Mais bon, sans le pardonner totalement, j'arrive facilement à relativiser. Parce que, effectivement, Gus Van Sant nous tend des perches de sept mètres pour critiquer la lenteur et le côté complaisamment inaccessible de Gerry, mais les qualités du film sont malgré tout indéniables. Déjà, c'est beau. Sans arrêt. À coups d'images contrastées, d'ocres secs et de bleus saturés, il transforme les paysages du film en magnifiques compositions qui donnent au décor un côté à la fois poétique et dépouillé, accentuant encore la domination totale de celui-ci sur les personnages. Ils sont perdus, et ça se sent. Jamais on n'a l'impression qu'ils se rapprochent d'un quelconque îlot de civilisation. Ils passent de terrains semi-arides en régions désertiques rocheuses ou sablonneuses, se retrouvent dans un désert de sel et, à chaque fois, on est bluffé par la beauté des images et la vulnérabilité des personnages. Les rares dialogues vont également dans ce sens : ils commencent par des sujets relativement futiles (une émission de télé, une partie de jeu vidéo), et finissent par se réduire à l'essentiel, par ne plus concerner que la survie des deux Gerry. Car l'intrigue se réduit à ça : la survie de deux mecs qui cherchent à sortir d'un désert dans lequel ils se sont retrouvés suite à une erreur de parcours au retour d'une randonnée improvisée. Alors forcément, à part la fatigue qui s'accumule, la disparition progressive de tout espoir et la façon dont les personnages, individuellement et en tant que paire, régissent face à tout ça, les ressorts du scénario se font plutôt rares. Mais bon, il s'en fout, Gus. Il se concentre sur son boulot de réalisateur et nous offre des tas de scènes mortelles, même si comme je l'ai dit elles s'étirent un peu en longueur. Elles balayent un panel assez large allant du comique absurde (Gerry perché sur son rocher) à la pure beauté conceptuelle (les deux profils des marcheurs, qui semblent faire la course). Enfin bon, c'est la classe, quoi. Et puis côté acteurs, Matt Damon et Casey Affleck ont beau ne pas avoir grand chose à faire, ils le font super bien.

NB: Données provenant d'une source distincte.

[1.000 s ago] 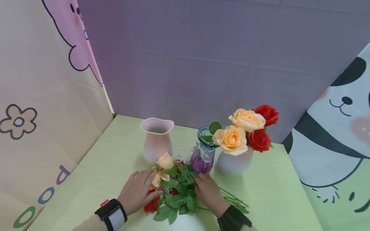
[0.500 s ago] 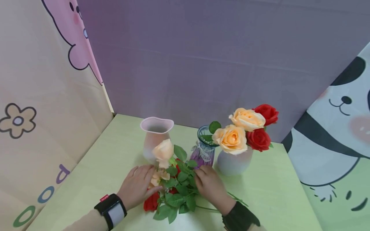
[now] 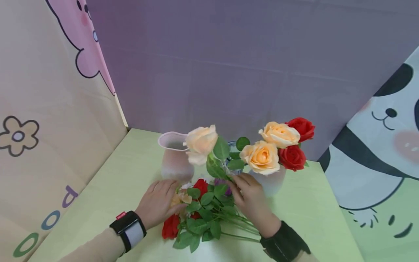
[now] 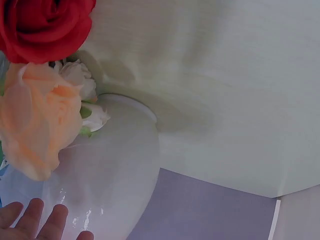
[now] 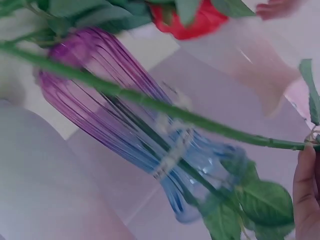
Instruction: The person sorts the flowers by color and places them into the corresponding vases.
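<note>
In the head view, my right hand (image 3: 250, 199) pinches the stem of a pale peach rose (image 3: 201, 143), raised above the other flowers with its bloom leaning left. The right wrist view has that long green stem (image 5: 150, 102) crossing in front of the purple-blue glass vase (image 5: 125, 105), and the fingertips (image 5: 306, 175) on it. My left hand (image 3: 160, 202) lies with extended fingers beside the pile of roses (image 3: 204, 207) on the table, by a peach bloom (image 3: 178, 199) and a red rose (image 3: 171, 226). In the left wrist view, its fingertips (image 4: 52, 220) hold nothing.
A pink-white vase with a wavy rim (image 3: 176, 162) stands behind my left hand. The glass vase (image 3: 234, 165), partly hidden, holds a leafy stem. To its right, a rounded white-pink vase (image 3: 270, 182) holds peach roses (image 3: 262, 158) and red roses (image 3: 292, 158). A purple backdrop (image 3: 209, 72) rises behind.
The peach rose has risen out of the pile, up and slightly right, with my right hand on its stem. My left hand has stayed nearly in place.
</note>
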`<state>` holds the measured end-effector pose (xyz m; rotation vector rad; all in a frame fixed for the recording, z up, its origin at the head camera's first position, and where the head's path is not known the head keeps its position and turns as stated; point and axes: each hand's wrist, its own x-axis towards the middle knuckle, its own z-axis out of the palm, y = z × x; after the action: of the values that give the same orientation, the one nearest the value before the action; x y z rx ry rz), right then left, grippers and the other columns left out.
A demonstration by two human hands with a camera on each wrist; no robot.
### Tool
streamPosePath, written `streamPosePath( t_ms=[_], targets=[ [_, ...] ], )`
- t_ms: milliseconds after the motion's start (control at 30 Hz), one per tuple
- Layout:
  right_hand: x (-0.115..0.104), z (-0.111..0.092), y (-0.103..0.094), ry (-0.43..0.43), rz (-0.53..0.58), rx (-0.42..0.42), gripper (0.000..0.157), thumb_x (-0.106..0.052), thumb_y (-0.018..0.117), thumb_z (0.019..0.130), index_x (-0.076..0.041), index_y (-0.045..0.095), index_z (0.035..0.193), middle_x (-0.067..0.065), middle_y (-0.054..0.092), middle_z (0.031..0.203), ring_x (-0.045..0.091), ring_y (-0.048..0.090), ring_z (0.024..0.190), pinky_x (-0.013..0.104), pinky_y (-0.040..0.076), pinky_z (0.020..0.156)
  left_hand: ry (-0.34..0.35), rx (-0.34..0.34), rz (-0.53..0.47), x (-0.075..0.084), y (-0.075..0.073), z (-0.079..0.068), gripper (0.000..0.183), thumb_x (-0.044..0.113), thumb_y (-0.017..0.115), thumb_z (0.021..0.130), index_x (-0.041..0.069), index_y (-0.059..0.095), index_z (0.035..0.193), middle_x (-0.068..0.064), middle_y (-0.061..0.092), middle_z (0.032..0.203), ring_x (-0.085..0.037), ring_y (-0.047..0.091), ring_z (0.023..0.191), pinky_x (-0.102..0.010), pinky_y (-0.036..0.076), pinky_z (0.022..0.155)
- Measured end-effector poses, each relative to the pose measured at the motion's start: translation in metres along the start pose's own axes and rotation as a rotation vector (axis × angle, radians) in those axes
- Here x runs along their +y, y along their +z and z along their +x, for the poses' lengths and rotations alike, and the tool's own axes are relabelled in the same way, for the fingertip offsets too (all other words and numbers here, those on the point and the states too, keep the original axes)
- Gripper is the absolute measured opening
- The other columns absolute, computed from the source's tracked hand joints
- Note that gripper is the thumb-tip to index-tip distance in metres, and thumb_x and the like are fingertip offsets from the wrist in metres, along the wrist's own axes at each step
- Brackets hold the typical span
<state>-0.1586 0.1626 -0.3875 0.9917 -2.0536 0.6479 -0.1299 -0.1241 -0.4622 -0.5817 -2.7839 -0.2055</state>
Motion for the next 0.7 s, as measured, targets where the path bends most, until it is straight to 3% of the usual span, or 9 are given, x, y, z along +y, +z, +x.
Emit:
streamPosePath(
  t_ms=[67,200,400,567,700],
  targets=[
    [0.002,0.007,-0.007,0.014,0.017,0.046,0.026,-0.018,0.058,0.100,0.004,0.072,0.096,0.008,0.065,0.077,0.019,0.061,0.065,0.027,0.051,0.055,0.020,0.019,0.011,0.000,0.000,0.003,0.074,0.061,0.061,0.089,0.004,0.056,0.136,-0.013,0.061,0.134,-0.032,0.055,0.126,-0.052,0.043,0.108],
    [0.004,0.018,-0.021,0.046,0.056,0.145,0.033,-0.024,0.057,0.101,0.004,0.071,0.090,0.011,0.067,0.076,0.022,0.064,0.071,0.022,0.052,0.072,0.032,0.003,0.010,0.004,0.000,0.006,0.074,0.060,0.060,0.090,0.004,0.055,0.138,-0.013,0.060,0.135,-0.032,0.055,0.127,-0.054,0.043,0.109],
    [0.008,0.034,-0.041,0.060,0.072,0.286,0.036,-0.028,0.061,0.099,0.004,0.072,0.086,0.012,0.069,0.076,0.020,0.062,0.066,0.019,0.051,0.069,0.054,0.009,0.019,0.006,-0.001,0.011,0.074,0.060,0.060,0.091,0.005,0.053,0.140,-0.013,0.059,0.137,-0.032,0.054,0.127,-0.054,0.043,0.109],
    [0.012,0.048,-0.052,0.100,0.206,0.464,0.037,-0.023,0.069,0.094,0.012,0.068,0.082,0.020,0.067,0.074,0.011,0.065,0.074,0.010,0.051,0.076,0.082,0.048,0.032,0.008,-0.002,0.017,0.075,0.061,0.060,0.090,0.005,0.054,0.140,-0.014,0.060,0.136,-0.033,0.056,0.126,-0.055,0.044,0.108],
    [0.013,0.058,-0.059,0.146,0.334,0.602,0.035,-0.013,0.073,0.090,0.019,0.063,0.081,0.011,0.067,0.073,0.002,0.062,0.071,0.011,0.051,0.068,0.099,0.071,0.041,0.009,-0.005,0.022,0.077,0.063,0.060,0.089,0.006,0.054,0.140,-0.013,0.060,0.136,-0.032,0.056,0.126,-0.054,0.046,0.106]
  ],
)
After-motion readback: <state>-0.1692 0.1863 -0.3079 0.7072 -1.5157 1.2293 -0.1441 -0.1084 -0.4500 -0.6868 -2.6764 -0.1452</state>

En fait, qu'est ce que ça serait bien si c'était pas aussi chiant ! Parce que bon, je peux comprendre qu'on ait pas envie de faire un film avec une intrigue classique, qu'on aime faire réfléchir le spectateur et tout, mais là on a juste l'impression qu'on est les seuls à faire le boulot, le réalisateur se contentant de fournir une jolie toile de fond et de nous tenir une heure quarante dans une salle sombre pour qu'on se concentre correctement. En gros, ça manque du parti pris sensible d'Elephant et de sa montée progressive, et ça ajoute une couche de pur esthétisme, certes réussie, mais tellement isolée et mise en exergue qu'elle en devient aride. En même temps, pour un film qui se déroule dans le désert, c'est un parti pris qui se défend.